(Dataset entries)
▬▬▬▬▬▬

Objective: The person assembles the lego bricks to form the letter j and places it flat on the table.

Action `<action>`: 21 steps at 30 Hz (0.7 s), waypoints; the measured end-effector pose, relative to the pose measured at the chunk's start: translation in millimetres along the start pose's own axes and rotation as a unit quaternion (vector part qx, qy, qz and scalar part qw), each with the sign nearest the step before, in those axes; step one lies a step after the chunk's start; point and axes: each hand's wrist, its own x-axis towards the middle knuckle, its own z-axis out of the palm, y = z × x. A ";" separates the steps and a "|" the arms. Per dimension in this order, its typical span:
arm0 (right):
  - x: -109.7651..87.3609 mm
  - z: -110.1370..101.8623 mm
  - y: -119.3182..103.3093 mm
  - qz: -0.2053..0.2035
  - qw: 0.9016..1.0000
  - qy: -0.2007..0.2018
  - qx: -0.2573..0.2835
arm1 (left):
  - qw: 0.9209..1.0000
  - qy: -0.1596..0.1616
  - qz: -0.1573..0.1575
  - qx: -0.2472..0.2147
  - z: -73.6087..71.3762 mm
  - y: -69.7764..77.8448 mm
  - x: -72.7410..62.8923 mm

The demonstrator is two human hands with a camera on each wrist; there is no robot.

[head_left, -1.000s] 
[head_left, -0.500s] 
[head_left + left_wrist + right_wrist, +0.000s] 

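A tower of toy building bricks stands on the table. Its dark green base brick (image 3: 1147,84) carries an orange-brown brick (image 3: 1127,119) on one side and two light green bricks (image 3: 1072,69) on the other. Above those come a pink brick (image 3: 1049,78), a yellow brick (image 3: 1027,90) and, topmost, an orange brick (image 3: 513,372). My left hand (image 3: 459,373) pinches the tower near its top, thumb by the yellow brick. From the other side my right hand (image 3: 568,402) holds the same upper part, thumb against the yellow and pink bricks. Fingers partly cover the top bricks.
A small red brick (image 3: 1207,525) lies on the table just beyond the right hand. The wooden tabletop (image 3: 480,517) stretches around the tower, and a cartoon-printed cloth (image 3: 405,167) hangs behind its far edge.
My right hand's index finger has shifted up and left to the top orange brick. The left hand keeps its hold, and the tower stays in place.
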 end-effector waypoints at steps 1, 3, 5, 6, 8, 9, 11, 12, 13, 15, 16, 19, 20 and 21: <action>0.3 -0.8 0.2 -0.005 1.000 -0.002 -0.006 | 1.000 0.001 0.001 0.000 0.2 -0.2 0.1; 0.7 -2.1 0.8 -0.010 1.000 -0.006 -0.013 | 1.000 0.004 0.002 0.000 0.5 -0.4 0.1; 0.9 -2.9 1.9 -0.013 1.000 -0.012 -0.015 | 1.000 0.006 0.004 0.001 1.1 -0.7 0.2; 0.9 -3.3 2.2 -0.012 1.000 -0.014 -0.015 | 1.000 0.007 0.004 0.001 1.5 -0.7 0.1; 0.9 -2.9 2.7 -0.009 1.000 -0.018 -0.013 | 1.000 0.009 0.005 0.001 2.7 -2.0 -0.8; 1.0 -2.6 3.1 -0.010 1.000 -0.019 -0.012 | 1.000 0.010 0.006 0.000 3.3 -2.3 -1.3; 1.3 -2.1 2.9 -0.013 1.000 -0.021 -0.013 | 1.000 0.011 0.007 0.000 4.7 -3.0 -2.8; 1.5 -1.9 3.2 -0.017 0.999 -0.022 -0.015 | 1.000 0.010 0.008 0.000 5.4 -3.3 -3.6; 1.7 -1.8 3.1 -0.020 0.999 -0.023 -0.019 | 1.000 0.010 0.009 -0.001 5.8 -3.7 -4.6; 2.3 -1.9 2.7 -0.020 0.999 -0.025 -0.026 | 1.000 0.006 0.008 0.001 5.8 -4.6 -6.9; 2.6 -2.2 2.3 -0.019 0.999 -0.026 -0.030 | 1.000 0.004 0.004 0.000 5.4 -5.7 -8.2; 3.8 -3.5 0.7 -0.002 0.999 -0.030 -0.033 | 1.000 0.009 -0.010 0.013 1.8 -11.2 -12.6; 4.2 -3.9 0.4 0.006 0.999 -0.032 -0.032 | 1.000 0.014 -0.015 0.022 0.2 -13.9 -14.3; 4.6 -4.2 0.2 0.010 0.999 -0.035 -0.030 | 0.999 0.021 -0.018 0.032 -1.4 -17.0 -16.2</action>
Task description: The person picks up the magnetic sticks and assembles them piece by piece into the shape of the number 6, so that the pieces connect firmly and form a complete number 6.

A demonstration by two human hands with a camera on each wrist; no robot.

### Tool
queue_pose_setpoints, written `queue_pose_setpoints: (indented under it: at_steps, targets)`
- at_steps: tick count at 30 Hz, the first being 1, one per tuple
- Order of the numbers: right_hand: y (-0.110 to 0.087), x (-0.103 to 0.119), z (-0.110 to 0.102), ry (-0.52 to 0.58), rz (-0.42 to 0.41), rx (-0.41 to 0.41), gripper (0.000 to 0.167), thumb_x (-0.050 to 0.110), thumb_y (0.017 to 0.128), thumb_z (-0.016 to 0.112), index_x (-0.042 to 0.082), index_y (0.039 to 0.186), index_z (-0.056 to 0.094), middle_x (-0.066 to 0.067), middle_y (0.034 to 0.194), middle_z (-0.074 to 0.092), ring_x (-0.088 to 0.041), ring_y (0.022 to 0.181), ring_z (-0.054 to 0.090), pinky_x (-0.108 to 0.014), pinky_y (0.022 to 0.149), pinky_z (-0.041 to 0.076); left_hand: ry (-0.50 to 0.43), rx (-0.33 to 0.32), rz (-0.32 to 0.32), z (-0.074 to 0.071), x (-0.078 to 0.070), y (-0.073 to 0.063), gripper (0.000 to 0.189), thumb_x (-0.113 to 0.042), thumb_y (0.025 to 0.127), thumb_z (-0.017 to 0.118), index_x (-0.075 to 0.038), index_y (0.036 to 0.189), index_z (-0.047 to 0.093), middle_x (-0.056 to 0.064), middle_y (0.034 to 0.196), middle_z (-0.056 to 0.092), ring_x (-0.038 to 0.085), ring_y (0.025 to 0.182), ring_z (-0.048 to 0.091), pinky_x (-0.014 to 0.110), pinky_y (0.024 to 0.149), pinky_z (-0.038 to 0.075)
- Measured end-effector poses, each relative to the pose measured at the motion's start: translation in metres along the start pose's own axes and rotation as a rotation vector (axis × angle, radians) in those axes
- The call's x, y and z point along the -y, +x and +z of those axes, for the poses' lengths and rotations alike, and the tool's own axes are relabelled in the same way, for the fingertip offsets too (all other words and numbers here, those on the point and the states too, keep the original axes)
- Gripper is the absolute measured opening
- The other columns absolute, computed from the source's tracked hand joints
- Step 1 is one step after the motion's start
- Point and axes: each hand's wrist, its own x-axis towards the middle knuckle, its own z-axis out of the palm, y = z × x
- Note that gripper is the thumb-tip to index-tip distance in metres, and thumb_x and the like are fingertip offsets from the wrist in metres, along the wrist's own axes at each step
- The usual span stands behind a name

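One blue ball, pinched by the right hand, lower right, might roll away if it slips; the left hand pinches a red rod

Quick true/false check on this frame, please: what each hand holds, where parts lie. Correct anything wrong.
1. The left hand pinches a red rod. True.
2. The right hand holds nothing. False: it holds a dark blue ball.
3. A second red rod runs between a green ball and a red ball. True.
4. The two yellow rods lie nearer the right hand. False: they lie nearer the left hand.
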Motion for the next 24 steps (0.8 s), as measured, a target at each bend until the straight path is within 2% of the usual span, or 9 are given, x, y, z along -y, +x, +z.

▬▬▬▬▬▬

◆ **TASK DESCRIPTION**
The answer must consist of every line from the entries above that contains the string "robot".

◆ **WRITTEN ANSWER**
The demonstrator is two human hands with a camera on each wrist; there is no robot.
A demonstration by two human hands with a camera on each wrist; no robot.

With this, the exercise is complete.